TASK STATEMENT: This exercise calls for every line of the data below with the string "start" in it.

DATA TO USE:
━━━━━━

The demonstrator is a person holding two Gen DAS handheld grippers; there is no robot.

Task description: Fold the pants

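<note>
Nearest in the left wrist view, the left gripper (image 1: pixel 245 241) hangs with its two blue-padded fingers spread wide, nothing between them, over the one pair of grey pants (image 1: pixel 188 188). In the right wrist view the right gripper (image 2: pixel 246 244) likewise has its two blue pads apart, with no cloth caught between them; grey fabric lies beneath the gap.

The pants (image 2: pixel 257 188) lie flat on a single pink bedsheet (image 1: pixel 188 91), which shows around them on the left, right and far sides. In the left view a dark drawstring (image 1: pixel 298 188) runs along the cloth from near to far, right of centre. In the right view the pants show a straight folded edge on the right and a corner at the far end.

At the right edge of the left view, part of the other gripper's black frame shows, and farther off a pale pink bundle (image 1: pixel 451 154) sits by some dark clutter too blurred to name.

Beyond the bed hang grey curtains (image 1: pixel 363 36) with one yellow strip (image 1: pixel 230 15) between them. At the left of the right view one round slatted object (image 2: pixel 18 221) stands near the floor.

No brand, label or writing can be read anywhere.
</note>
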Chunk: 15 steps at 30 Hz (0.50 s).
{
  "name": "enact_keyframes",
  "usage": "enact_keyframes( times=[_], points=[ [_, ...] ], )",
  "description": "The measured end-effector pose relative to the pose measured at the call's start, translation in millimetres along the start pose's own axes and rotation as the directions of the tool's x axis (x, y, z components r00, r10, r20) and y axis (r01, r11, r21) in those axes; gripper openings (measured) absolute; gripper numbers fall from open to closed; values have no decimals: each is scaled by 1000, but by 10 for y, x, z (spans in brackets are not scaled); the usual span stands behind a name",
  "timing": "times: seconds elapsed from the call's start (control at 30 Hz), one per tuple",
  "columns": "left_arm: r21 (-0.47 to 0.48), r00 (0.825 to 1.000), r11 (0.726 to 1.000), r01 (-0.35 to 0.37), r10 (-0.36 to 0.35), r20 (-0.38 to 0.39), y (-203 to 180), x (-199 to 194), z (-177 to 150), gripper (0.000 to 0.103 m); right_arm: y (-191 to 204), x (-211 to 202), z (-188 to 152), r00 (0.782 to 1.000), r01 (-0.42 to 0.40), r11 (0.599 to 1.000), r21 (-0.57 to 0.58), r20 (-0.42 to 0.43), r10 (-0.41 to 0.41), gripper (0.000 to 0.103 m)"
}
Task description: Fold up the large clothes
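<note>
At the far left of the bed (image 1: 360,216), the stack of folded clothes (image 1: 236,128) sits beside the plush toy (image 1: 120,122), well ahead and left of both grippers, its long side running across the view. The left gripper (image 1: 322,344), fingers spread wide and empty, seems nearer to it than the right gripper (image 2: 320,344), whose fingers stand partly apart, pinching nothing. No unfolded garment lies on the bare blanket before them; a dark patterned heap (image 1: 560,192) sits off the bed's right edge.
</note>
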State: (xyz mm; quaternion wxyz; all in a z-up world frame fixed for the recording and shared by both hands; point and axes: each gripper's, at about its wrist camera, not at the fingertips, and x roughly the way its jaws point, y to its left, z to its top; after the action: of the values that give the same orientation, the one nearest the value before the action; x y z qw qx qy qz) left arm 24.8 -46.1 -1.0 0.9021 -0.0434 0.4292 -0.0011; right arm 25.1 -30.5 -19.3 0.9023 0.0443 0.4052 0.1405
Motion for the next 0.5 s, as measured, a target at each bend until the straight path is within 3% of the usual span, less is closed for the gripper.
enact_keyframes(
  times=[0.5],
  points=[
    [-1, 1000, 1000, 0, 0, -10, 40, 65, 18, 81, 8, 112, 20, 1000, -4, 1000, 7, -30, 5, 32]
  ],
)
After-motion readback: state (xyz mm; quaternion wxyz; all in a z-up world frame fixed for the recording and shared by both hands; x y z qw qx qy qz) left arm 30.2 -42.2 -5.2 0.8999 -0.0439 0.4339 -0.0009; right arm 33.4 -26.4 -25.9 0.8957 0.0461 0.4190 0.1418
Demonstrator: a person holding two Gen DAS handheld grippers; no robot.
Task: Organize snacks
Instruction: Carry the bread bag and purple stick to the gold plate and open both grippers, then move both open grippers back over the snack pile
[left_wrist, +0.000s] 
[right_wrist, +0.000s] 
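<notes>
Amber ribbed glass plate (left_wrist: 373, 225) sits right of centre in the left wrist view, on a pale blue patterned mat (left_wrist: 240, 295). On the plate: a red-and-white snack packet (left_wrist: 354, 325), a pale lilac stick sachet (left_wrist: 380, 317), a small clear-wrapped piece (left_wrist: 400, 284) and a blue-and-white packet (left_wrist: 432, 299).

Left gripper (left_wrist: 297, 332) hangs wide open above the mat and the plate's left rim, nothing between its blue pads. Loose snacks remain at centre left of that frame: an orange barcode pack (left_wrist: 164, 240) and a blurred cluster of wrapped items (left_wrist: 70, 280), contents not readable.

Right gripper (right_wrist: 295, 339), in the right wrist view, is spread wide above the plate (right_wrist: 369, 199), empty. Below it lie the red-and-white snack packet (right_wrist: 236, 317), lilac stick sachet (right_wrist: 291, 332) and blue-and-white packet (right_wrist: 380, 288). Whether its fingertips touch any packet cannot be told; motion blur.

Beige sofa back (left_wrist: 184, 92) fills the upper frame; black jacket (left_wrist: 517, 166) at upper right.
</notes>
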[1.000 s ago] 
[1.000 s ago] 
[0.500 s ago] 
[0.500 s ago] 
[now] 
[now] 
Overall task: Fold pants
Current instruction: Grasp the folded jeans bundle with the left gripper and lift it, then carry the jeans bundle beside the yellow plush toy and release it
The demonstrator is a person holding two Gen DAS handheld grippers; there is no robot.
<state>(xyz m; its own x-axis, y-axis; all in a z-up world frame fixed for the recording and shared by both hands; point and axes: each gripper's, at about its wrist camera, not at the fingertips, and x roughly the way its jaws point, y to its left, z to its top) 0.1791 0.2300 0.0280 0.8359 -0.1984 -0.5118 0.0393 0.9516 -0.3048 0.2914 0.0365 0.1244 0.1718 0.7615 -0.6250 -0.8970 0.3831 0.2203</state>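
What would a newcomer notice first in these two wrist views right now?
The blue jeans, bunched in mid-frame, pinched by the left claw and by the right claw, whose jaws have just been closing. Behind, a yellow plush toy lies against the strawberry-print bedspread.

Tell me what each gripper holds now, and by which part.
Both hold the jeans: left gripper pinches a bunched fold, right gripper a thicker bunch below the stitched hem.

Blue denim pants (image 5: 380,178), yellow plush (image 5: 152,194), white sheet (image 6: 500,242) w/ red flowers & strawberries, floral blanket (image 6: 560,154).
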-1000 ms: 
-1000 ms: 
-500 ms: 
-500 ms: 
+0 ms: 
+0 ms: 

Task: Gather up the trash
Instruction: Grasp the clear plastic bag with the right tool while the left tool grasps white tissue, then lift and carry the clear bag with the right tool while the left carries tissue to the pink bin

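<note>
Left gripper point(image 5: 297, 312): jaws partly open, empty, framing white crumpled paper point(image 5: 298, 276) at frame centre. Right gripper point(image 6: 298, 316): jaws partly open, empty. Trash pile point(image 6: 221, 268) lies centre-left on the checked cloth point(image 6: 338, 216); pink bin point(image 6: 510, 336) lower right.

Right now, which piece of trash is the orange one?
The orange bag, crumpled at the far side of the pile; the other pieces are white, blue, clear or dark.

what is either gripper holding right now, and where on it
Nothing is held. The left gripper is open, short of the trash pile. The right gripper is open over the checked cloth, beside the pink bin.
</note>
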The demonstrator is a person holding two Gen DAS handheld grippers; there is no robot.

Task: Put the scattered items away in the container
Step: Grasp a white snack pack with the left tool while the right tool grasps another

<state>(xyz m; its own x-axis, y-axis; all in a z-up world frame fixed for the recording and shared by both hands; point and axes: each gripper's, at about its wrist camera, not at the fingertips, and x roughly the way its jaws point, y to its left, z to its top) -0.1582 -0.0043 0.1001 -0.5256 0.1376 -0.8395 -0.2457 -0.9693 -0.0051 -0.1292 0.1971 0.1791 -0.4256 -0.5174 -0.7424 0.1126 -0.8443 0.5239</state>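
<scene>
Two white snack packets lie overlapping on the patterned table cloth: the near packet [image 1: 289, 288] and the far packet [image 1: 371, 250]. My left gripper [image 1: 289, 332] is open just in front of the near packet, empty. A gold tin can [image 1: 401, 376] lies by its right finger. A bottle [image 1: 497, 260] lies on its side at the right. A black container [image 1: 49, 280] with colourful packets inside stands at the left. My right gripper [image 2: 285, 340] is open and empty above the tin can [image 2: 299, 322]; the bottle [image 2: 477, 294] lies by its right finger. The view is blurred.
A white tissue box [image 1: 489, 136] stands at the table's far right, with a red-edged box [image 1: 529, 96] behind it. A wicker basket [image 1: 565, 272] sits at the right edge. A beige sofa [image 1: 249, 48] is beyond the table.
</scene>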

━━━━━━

OUTPUT FOR THIS EXERCISE:
  "description": "The measured end-effector pose relative to the pose measured at the call's start, translation in millimetres along the start pose's own axes and rotation as the directions of the tool's x axis (x, y, z components r00, r10, r20) and y axis (r01, r11, r21) in those axes; gripper openings (measured) absolute; gripper numbers fall from open to closed; values have no decimals: each is scaled by 1000, but by 10 for y, x, z (spans in brackets are not scaled); the usual span stands behind a name",
  "timing": "times: seconds elapsed from the call's start (control at 30 Hz), one per tuple",

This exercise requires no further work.